ES (E-mini S&P 500) basics
ES tracks the S&P 500 index, which includes the 500 largest publicly traded companies in the US. we're talking about everything from AAPL and MSFT to healthcare, financials, energy - the whole market.
each point move in ES equals $50, and the minimum tick size is 0.25 points, which means each tick is worth $12.50. so if ES moves from 5800.00 to 5800.25, that's $12.50 per contract.
what makes ES appealing is that broader market exposure. when you're trading ES, you're essentially trading the entire US economy, not just one sector.
NQ (E-mini NASDAQ-100) essentials
NQ tracks the NASDAQ-100, which is the 100 largest non-financial companies listed on the NASDAQ. but here's the kicker - it's heavily weighted toward tech giants like AAPL, MSFT, NVDA, GOOGL, and AMZN.
each point move in NQ equals $20, with the same 0.25-point tick size, making each tick worth $5. so when NQ moves from 21000.00 to 21000.25, that's $5 per contract.
that tech concentration is what gives NQ its personality... and its volatility. when tech earnings come out or there's AI news, NQ can move super quickly while ES barely budges.

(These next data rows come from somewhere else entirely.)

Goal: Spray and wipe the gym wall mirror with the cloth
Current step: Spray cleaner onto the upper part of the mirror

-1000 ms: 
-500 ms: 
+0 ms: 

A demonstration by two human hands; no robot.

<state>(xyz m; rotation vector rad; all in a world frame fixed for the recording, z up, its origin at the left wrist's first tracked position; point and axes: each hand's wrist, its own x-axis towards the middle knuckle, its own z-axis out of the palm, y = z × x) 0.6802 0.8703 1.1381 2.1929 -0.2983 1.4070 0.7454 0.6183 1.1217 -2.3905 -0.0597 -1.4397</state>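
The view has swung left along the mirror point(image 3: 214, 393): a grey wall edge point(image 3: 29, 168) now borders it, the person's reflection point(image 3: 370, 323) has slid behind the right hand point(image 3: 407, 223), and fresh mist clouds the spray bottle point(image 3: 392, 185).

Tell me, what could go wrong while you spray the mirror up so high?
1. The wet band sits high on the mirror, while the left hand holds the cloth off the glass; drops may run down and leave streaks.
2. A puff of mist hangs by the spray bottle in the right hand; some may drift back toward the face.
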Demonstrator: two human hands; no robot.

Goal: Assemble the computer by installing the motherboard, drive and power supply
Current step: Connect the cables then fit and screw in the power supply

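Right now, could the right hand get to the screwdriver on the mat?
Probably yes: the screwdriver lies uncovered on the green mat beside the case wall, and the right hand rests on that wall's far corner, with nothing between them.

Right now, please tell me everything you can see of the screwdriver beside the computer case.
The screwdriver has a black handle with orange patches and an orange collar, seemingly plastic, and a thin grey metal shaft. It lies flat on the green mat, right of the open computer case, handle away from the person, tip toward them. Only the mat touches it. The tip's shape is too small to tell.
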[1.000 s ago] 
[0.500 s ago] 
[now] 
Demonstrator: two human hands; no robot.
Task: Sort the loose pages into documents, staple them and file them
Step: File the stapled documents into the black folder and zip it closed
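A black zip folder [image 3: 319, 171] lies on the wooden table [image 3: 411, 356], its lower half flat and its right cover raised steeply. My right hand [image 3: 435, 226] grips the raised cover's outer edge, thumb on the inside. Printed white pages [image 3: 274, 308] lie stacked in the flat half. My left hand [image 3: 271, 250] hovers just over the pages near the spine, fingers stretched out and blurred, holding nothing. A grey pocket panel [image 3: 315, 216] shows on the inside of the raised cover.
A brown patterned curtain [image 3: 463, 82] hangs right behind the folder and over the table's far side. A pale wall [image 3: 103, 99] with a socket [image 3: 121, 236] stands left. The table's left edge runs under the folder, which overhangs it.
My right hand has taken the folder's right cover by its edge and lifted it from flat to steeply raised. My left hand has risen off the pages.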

trading hours and sessions
both ES and NQ trade nearly 24 hours a day, Sunday through Friday. the key sessions you need to know:
- overnight session: 6:00 PM ET Sunday to 9:30 AM ET Monday (and daily thereafter)
- regular trading hours (RTH): 9:30 AM to 4:15 PM ET
- after-hours: 4:15 PM to 6:00 PM ET
most of the action happens during RTH when institutional volume is heaviest, but overnight sessions can set up great trades, especially around economic data releases.
key differences that matter for day traders
tick values and dollar risk per move
this is where things get interesting. a lot of traders think NQ is "cheaper" because each tick is only $5 compared to ES at $12.50. but that's backwards thinking.
here's what actually matters: dollar risk per point movement.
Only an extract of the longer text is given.